Please transcribe the data that follows without the pictures, keeping every word the same.

(Recorded data)

>>>>

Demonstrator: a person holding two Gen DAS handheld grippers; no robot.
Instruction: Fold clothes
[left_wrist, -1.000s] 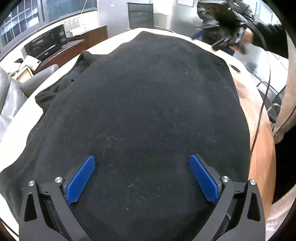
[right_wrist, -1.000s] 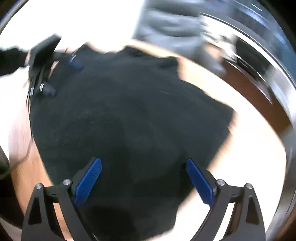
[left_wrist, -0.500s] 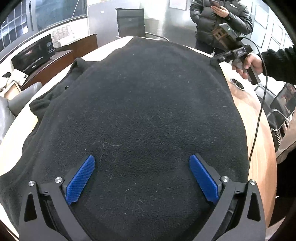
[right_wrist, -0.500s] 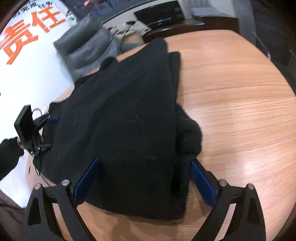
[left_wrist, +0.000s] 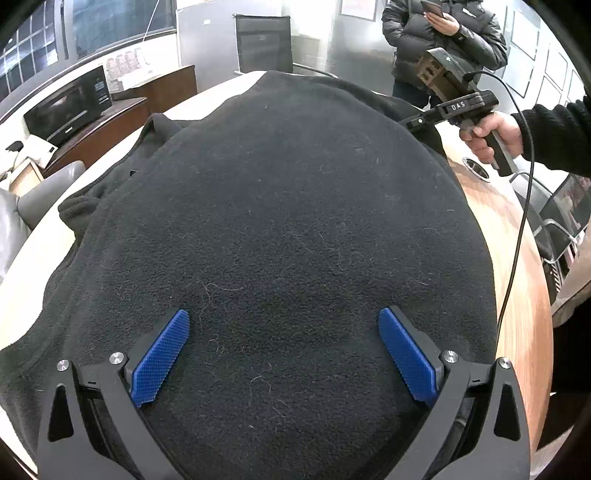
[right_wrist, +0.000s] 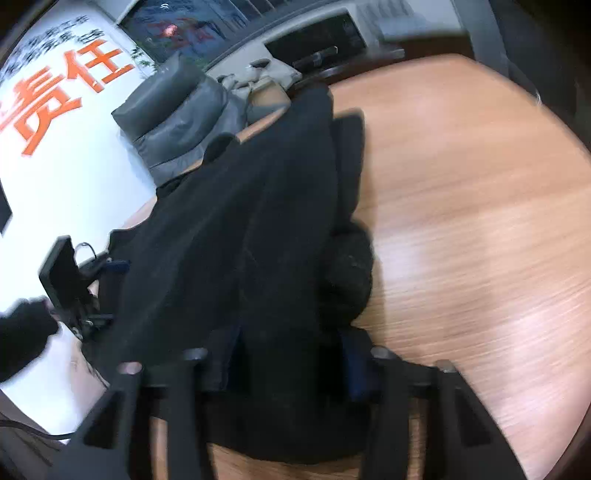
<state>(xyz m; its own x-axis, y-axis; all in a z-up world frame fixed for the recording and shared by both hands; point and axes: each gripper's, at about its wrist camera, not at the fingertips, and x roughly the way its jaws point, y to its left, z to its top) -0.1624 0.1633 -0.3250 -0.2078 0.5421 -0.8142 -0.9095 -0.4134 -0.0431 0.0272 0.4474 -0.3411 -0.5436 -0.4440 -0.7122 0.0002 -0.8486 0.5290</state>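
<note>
- Because a black fleece garment (left_wrist: 288, 229) is to be folded, it is laid flat across the wooden table (right_wrist: 461, 206), where it fills the space ahead of and beneath the left gripper (left_wrist: 284, 354).
- The left gripper is held released, its blue pads (left_wrist: 162, 354) spread wide above the cloth with nothing between them, probably so that a hem can be taken next.
- The right gripper (right_wrist: 288, 365) is seen at the garment's far corner; its fingers appear drawn in around a bunched edge, but through the blur it cannot be told whether the fabric is clamped.
- A rolled sleeve or cuff (right_wrist: 347, 277) is left lying just right of the main panel, ahead of the right gripper.
- On the right gripper's body, as seen from the left wrist, the letters "DAS" (left_wrist: 458, 106) can be read.
- Large orange Chinese characters (right_wrist: 66, 85), including "任", are painted on the white wall beyond.
</note>
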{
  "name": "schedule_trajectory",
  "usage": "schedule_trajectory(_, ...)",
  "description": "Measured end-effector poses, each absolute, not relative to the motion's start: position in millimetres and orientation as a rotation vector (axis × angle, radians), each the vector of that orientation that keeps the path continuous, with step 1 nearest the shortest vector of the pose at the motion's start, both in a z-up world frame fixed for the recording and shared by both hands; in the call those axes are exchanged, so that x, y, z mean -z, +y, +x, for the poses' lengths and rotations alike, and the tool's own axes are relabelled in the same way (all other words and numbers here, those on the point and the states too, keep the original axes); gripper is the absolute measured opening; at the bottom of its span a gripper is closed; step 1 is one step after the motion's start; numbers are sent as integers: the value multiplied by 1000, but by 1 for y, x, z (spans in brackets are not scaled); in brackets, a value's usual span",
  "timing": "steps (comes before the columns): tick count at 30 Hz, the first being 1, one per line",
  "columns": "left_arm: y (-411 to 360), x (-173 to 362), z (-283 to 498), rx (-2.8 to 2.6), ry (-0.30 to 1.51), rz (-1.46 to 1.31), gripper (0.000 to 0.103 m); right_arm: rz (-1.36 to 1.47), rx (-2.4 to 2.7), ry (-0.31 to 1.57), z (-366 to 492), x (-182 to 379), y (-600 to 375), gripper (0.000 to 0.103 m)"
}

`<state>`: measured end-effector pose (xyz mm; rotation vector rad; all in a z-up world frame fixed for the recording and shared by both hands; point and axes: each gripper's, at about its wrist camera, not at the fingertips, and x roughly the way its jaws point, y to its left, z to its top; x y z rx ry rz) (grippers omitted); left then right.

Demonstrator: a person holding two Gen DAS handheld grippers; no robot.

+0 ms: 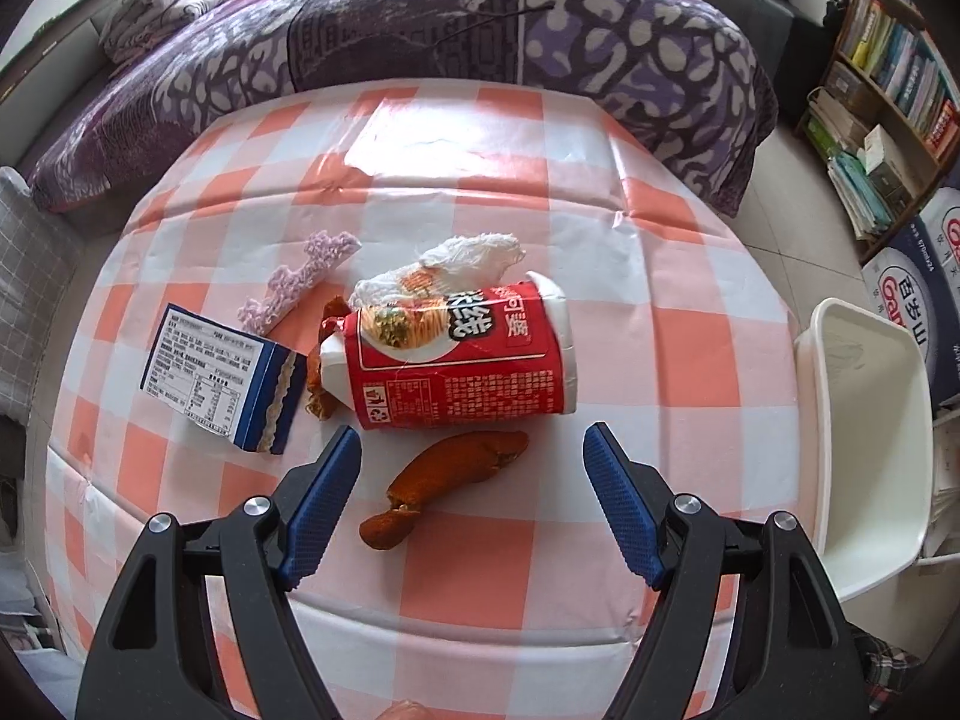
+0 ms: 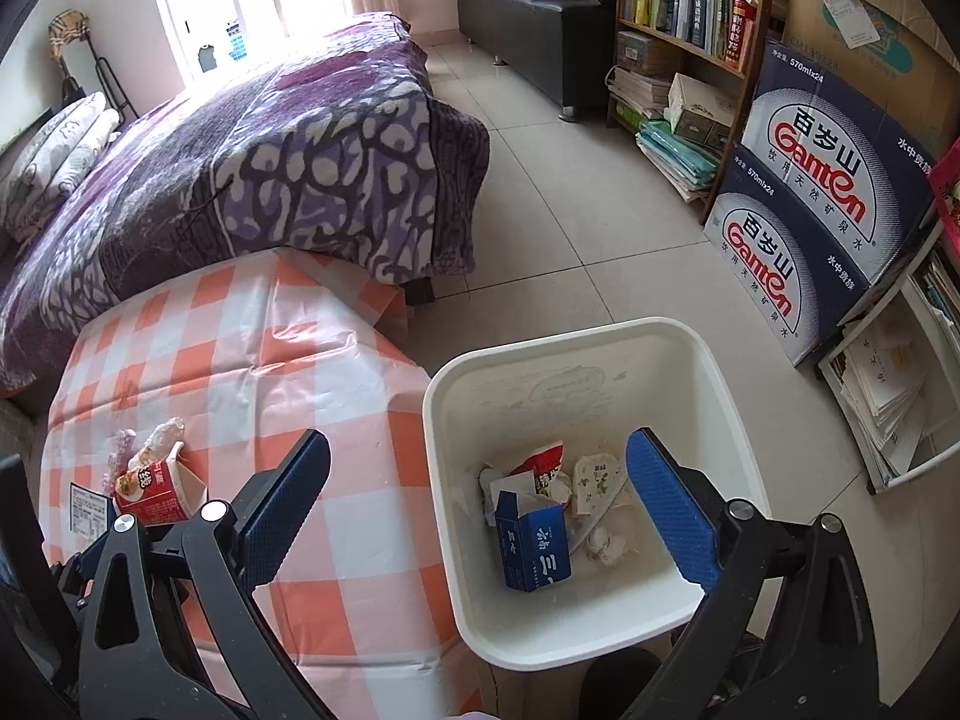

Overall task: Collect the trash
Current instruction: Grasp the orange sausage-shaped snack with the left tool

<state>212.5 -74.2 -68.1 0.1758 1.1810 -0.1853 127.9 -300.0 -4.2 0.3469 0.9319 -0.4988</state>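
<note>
In the left wrist view a red instant-noodle cup (image 1: 462, 354) lies on its side on the checked table (image 1: 690, 348), with a white crumpled tissue (image 1: 474, 252) behind it. An orange peel (image 1: 450, 480) lies in front of it, and another peel (image 1: 318, 360) at its left. A blue-and-white carton (image 1: 222, 372) and a purple scrap (image 1: 300, 279) lie to the left. My left gripper (image 1: 474, 450) is open and empty, just above the near peel. My right gripper (image 2: 480, 468) is open and empty over the white bin (image 2: 576, 630), which holds a blue box (image 2: 534, 546) and crumpled wrappers (image 2: 594, 480).
The bin stands on the floor at the table's right edge, also seen in the left wrist view (image 1: 864, 420). A purple-covered bed (image 2: 240, 168) adjoins the table's far side. Water cartons (image 2: 810, 222) and a bookshelf (image 2: 690, 6) line the right wall.
</note>
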Motion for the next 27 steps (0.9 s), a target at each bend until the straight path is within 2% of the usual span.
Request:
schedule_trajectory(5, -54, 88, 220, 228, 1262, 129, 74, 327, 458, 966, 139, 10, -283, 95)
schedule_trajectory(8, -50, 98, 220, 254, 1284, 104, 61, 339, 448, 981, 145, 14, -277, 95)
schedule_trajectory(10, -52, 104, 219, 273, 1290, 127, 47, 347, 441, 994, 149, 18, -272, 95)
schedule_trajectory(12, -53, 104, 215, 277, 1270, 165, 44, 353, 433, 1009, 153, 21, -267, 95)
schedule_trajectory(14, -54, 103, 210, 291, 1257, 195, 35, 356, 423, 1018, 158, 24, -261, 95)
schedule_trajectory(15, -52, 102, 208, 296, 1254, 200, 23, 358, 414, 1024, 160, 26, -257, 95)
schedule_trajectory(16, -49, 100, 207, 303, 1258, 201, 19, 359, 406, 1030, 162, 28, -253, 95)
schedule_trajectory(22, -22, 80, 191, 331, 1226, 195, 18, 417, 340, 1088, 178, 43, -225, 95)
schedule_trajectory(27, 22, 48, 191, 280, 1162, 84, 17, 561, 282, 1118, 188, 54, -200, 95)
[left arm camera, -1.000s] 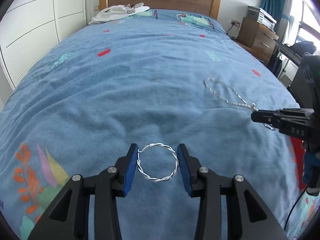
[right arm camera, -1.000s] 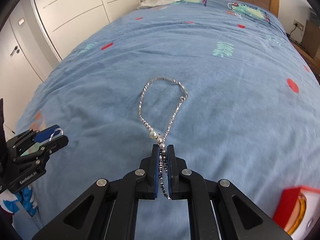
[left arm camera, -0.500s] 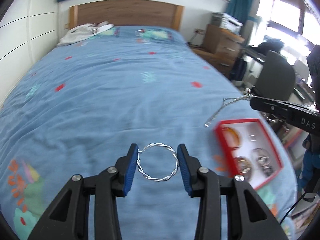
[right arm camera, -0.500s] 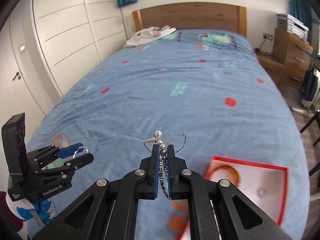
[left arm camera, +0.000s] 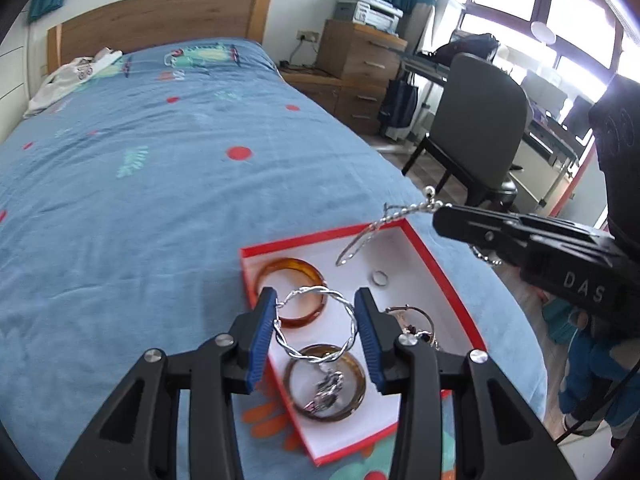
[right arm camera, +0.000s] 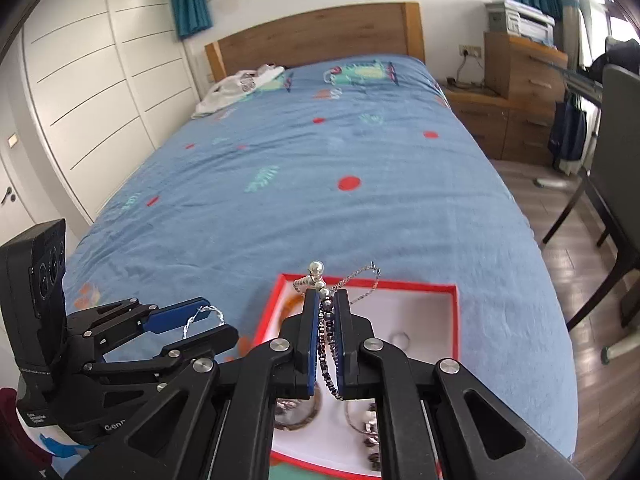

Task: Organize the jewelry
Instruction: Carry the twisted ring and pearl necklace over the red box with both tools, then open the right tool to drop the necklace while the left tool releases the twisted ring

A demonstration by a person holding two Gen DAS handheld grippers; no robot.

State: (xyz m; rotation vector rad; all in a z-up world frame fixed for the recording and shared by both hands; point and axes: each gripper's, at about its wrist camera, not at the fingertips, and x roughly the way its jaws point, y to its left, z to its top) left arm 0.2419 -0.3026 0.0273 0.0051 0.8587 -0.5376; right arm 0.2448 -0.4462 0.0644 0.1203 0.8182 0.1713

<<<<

**SOLVED EXERCISE:**
Demonstrator: a person holding two Gen DAS handheld grippers; no robot.
Instruction: Fold clothes
[left_wrist, -1.000s] 
[right_wrist, -1.000s] 
[left_wrist, -0.500s] 
[right_wrist, -0.500s] 
[left_wrist, +0.000s] 
[right_wrist, +0.000s] 
<state>(xyz m; its own x-axis, y-axis; all in a z-up world frame fixed for the recording and shared by both hands; point and axes: each gripper's, at about its wrist camera, not at the fingertips, and x roughly the way its jaws point, y to its left, z to its top) -0.1624 0.1633 -0.3250 -0.2078 0.5421 -0.8142 -0.9095 -0.4134 -0.0431 0.0272 0.4474 -0.3411 -0.5436 -0.4440 -0.7122 0.0002 -0.8486 0.5290</state>
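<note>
- Because a black fleece garment (left_wrist: 288, 229) is to be folded, it is laid flat across the wooden table (right_wrist: 461, 206), where it fills the space ahead of and beneath the left gripper (left_wrist: 284, 354).
- The left gripper is held released, its blue pads (left_wrist: 162, 354) spread wide above the cloth with nothing between them, probably so that a hem can be taken next.
- The right gripper (right_wrist: 288, 365) is seen at the garment's far corner; its fingers appear drawn in around a bunched edge, but through the blur it cannot be told whether the fabric is clamped.
- A rolled sleeve or cuff (right_wrist: 347, 277) is left lying just right of the main panel, ahead of the right gripper.
- On the right gripper's body, as seen from the left wrist, the letters "DAS" (left_wrist: 458, 106) can be read.
- Large orange Chinese characters (right_wrist: 66, 85), including "任", are painted on the white wall beyond.
</note>
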{
  "name": "schedule_trajectory",
  "usage": "schedule_trajectory(_, ...)",
  "description": "Measured end-effector poses, each absolute, not relative to the motion's start: position in millimetres and orientation as a rotation vector (axis × angle, radians), each the vector of that orientation that keeps the path continuous, with step 1 nearest the shortest vector of the pose at the motion's start, both in a z-up world frame fixed for the recording and shared by both hands; in the call those axes are exchanged, so that x, y, z mean -z, +y, +x, for the poses' lengths and rotations alike, and the tool's own axes are relabelled in the same way (all other words and numbers here, those on the point and the states too, keep the original axes); gripper is the absolute measured opening; at the bottom of its span a gripper is closed; step 1 is one step after the motion's start; numbers are sent as integers: the value multiplied by 1000, but by 1 for y, x, z (spans in brackets are not scaled); in brackets, a value's usual span",
  "timing": "steps (comes before the columns): tick count at 30 Hz, the first being 1, one per line",
  "columns": "left_arm: y (-411 to 360), x (-173 to 362), z (-283 to 498), rx (-2.8 to 2.6), ry (-0.30 to 1.51), rz (-1.46 to 1.31), gripper (0.000 to 0.103 m); right_arm: rz (-1.36 to 1.47), rx (-2.4 to 2.7), ry (-0.31 to 1.57), z (-366 to 492), x (-182 to 379), y (-600 to 375), gripper (0.000 to 0.103 m)"
}

`<state>`: measured end-effector pose (xyz mm; rotation vector rad; all in a z-up world frame fixed for the recording and shared by both hands; point and axes: each gripper's, at about its wrist camera, not at the fingertips, and x roughly the way its jaws point, y to its left, z to its top; x y z rx ry rz) (grippers omitted); left then right.

Demonstrator: a person holding two Gen DAS handheld grippers; no robot.

+0 ms: 
+0 ms: 

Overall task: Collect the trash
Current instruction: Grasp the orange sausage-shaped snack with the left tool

<state>212.5 -74.2 -68.1 0.1758 1.1810 -0.1853 127.9 -300.0 -4.2 0.3469 0.9319 -0.4988</state>
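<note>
In the left wrist view a red instant-noodle cup (image 1: 462, 354) lies on its side on the checked table (image 1: 690, 348), with a white crumpled tissue (image 1: 474, 252) behind it. An orange peel (image 1: 450, 480) lies in front of it, and another peel (image 1: 318, 360) at its left. A blue-and-white carton (image 1: 222, 372) and a purple scrap (image 1: 300, 279) lie to the left. My left gripper (image 1: 474, 450) is open and empty, just above the near peel. My right gripper (image 2: 480, 468) is open and empty over the white bin (image 2: 576, 630), which holds a blue box (image 2: 534, 546) and crumpled wrappers (image 2: 594, 480).
The bin stands on the floor at the table's right edge, also seen in the left wrist view (image 1: 864, 420). A purple-covered bed (image 2: 240, 168) adjoins the table's far side. Water cartons (image 2: 810, 222) and a bookshelf (image 2: 690, 6) line the right wall.
</note>
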Motion for the next 27 steps (0.9 s), a target at each bend until the straight path is within 2% of the usual span.
Request:
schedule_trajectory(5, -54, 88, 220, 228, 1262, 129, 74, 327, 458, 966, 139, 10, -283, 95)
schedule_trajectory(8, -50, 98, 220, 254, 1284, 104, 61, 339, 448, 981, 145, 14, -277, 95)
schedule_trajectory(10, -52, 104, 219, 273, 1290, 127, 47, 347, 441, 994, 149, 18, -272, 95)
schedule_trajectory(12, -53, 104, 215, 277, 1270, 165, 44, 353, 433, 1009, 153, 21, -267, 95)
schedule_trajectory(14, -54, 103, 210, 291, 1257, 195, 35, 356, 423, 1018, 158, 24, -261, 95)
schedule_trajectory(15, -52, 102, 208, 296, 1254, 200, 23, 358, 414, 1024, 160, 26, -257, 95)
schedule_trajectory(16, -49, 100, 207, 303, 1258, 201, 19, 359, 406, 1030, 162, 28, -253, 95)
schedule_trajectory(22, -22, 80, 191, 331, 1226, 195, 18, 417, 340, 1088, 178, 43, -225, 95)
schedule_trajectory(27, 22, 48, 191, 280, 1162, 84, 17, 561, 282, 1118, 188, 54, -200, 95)
[left arm camera, -1.000s] 
[right arm camera, -1.000s] 
[left arm camera, -0.500s] 
[right arm camera, -0.500s] 
[left arm camera, +0.000s] 
[right arm camera, +0.000s] 

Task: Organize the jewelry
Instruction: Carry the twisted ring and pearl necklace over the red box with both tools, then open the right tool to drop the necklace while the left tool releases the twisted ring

A demonstration by a person holding two Gen DAS handheld grippers; no robot.

State: (xyz m; rotation vector rad; all in a z-up world frame fixed for the recording and shared by both hands; point and axes: each gripper's, at about its wrist camera, not at the fingertips, and x roughly the way its jaws point, y to its left, z to its top) left arm 0.2419 -0.3026 0.0273 0.0051 0.8587 -0.5376; right arm 0.2448 -0.4462 0.0644 0.1203 0.8182 0.1713

Work on this exercise is now finished.